Затем он развернул газету — не «Аванти» и не «Аджитаторе», а «Журналь де Женев». Он их газет обычно не читал. На первой странице все было о деле Дрейфуса. О нем писали и в «Аванти», причем сообщалось, что капитан Дрейфус был миллионером. «Нашли кого защищать! Такой же угнетатель, как и его судьи, и все они...» Вспомнил о капитане де Арагона. Теперь уже смелее подозвал лакея, приказал подать перо, чернильницу, бумагу. Написал княгине очень учтиво, что никак не может вернуться на службу. Закончил словами: «Я чувствую себя отлично и пользуюсь случаем сообщить вам, что уезжаю в субботу из Женевы». Хотел было прибавить «в Париж», но не прибавил. Вспомнил, что суббота именно сегодня. «Ну что ж, подумают: в следующую субботу».
Уходить из кофейни ему не хотелось. Опять взялся за газету. И вдруг ахнул. На третьей странице было напечатано: «Ее Величество Австрийская Императрица прибыла в Женеву со своей свитой и остановилась в гостинице «Бо-Риваж».

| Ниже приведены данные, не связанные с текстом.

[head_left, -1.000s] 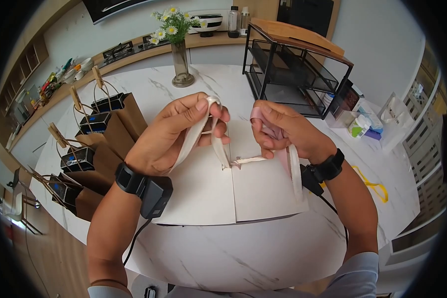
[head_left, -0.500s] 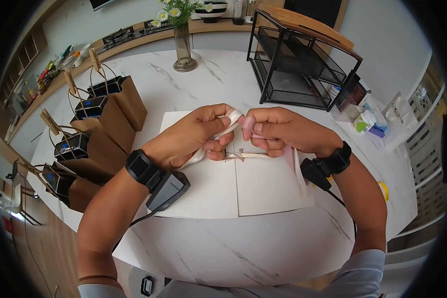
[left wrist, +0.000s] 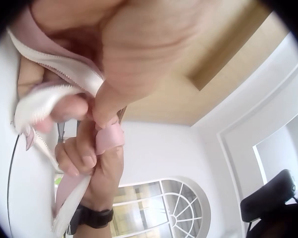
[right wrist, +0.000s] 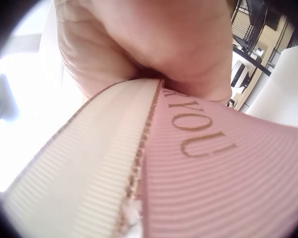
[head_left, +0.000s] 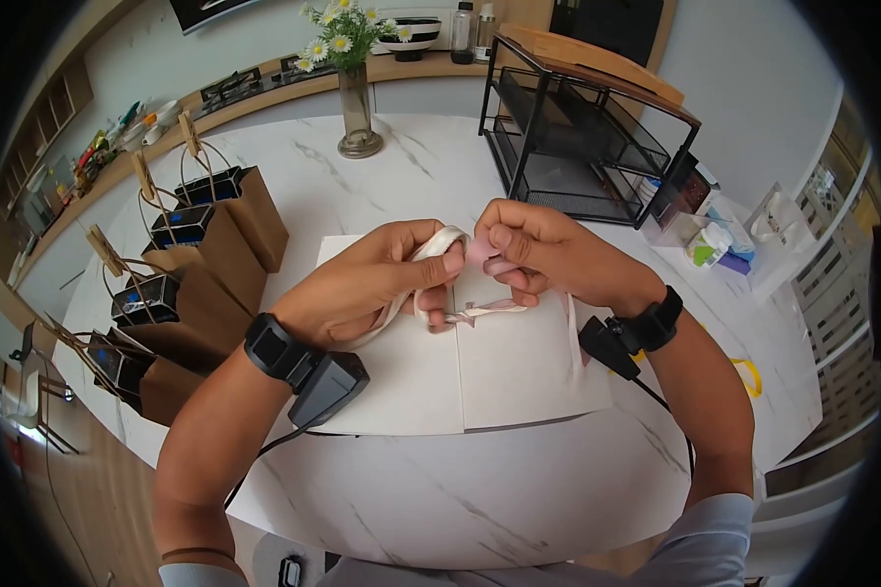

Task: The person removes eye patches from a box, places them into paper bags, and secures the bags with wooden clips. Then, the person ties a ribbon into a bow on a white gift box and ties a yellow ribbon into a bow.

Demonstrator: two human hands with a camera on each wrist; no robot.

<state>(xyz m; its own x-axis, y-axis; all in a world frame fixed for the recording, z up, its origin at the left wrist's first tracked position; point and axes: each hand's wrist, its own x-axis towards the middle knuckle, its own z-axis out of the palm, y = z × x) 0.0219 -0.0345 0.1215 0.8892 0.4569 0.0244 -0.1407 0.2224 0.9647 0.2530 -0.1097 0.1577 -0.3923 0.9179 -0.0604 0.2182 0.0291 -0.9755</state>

Через полчаса он вернулся в свою комнату. По дороге почти беззвучно повторял: «Бо-Риваж...» «Бо-Риваж... Австрийская императрица...» Теперь откладывать дело не приходилось. Лучше нечего было и желать: не герцог, даже не король, а императрица!
Достал из кармана шило, высоко взмахнул и погрузил изо всей силы в воздух. «На ней будет что-нибудь такое, как это у них называется, мантилья, что ли. И корсет, — подумал он тревожно. — Нет, легко прорежу и корсет... Ударить сверху вниз, изо всей силы, прямо в сердце, зачем ей страдать? Еще лучше было бы, если б это был император... Убить женщину?.. А что в том, что она женщина? Такая же угнетательница... Сейчас и пойти?» — думал он, трясясь всем телом.